Assignment: Below are records; copy every line in them that holds the word "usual".

Items from a dataset:
:::

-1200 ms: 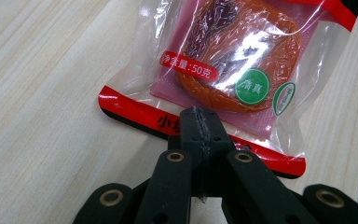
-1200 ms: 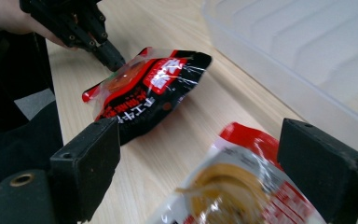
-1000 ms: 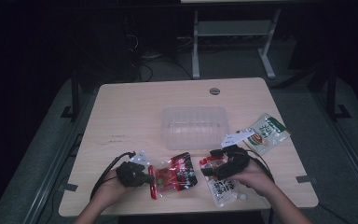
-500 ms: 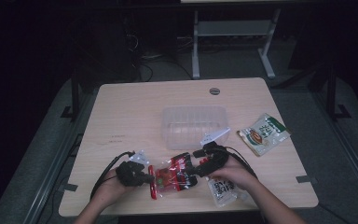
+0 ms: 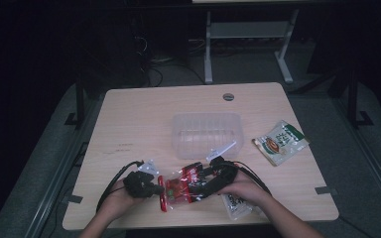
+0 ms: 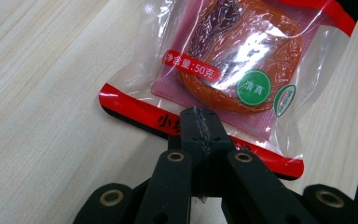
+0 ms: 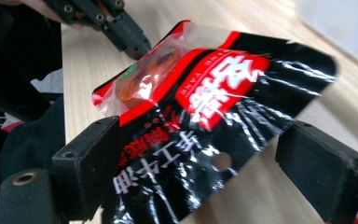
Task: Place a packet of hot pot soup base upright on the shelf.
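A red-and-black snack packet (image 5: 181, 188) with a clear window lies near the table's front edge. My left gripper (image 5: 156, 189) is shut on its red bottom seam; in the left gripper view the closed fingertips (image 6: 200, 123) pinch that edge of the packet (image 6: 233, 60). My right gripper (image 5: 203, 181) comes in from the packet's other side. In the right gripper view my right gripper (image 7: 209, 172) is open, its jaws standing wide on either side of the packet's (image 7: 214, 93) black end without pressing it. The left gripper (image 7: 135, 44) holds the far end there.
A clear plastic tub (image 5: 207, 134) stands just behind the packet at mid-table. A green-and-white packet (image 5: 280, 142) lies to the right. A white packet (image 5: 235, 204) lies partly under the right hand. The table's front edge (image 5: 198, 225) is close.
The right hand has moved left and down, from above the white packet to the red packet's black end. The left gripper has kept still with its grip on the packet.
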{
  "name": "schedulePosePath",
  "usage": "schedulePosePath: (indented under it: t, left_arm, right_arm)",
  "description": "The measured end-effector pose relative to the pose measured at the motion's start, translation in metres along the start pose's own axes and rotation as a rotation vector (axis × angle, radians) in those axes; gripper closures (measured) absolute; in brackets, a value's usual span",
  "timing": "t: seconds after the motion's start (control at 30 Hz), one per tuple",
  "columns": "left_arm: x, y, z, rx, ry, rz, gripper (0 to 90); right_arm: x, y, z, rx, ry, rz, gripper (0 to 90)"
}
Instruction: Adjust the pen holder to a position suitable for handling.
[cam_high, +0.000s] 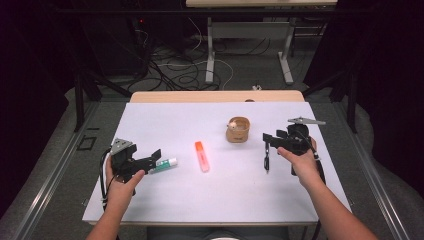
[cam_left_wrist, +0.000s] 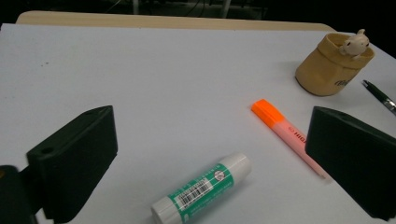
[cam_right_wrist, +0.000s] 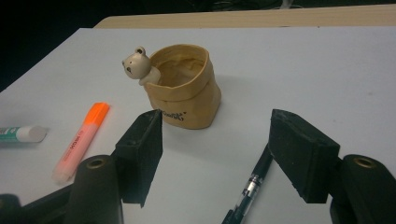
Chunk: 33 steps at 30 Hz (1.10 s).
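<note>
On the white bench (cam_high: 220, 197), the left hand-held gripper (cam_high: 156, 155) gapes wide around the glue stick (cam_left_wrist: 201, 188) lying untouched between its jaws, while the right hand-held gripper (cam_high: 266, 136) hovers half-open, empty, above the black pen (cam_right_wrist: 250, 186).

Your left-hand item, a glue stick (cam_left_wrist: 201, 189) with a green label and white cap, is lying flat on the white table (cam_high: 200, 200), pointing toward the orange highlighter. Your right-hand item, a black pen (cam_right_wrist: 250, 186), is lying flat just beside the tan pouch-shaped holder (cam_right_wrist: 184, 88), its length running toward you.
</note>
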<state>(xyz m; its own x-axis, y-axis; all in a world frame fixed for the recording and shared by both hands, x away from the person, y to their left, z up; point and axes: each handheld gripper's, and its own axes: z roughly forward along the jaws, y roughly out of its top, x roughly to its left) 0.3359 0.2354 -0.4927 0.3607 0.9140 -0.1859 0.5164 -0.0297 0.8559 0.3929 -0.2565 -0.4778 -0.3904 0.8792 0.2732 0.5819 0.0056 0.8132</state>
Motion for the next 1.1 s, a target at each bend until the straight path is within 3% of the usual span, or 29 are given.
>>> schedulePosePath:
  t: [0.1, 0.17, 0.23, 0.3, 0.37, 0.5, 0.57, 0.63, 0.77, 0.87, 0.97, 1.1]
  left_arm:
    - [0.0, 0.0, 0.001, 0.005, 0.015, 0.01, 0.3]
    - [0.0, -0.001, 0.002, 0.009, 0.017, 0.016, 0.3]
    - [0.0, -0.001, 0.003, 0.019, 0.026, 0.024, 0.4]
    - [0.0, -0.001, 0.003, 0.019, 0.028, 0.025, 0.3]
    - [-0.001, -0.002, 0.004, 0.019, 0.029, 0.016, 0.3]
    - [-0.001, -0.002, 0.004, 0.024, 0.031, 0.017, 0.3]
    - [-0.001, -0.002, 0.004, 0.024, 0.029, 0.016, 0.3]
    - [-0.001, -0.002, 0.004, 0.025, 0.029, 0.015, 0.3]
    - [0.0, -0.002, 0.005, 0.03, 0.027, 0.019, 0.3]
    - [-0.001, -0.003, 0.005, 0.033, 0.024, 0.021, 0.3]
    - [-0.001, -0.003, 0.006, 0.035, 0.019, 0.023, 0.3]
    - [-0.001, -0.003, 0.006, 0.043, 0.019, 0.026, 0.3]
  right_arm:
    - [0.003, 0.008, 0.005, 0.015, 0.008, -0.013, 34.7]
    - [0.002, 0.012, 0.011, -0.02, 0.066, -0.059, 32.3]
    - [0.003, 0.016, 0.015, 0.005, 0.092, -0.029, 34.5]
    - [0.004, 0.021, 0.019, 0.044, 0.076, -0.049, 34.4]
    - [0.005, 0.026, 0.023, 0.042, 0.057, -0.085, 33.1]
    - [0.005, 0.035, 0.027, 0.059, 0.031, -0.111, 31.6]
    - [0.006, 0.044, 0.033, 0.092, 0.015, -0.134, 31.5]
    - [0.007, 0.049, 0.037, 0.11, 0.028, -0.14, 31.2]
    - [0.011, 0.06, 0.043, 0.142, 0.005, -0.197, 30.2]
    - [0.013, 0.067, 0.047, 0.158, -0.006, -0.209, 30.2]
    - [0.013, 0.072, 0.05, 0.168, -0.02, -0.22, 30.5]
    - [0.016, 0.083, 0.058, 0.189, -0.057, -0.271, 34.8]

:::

Answer below:
  "description": "The measured end-effector pose relative to the pose measured at the motion's start, translation in metres along the start pose's own axes and rotation as a rotation vector (axis × angle, radians) in those axes; gripper closures (measured) absolute; in brackets, a value's usual span",
Motion for the next 1.1 s, a target at each bend until the straight path is within 3% of the usual span, or 29 are given.

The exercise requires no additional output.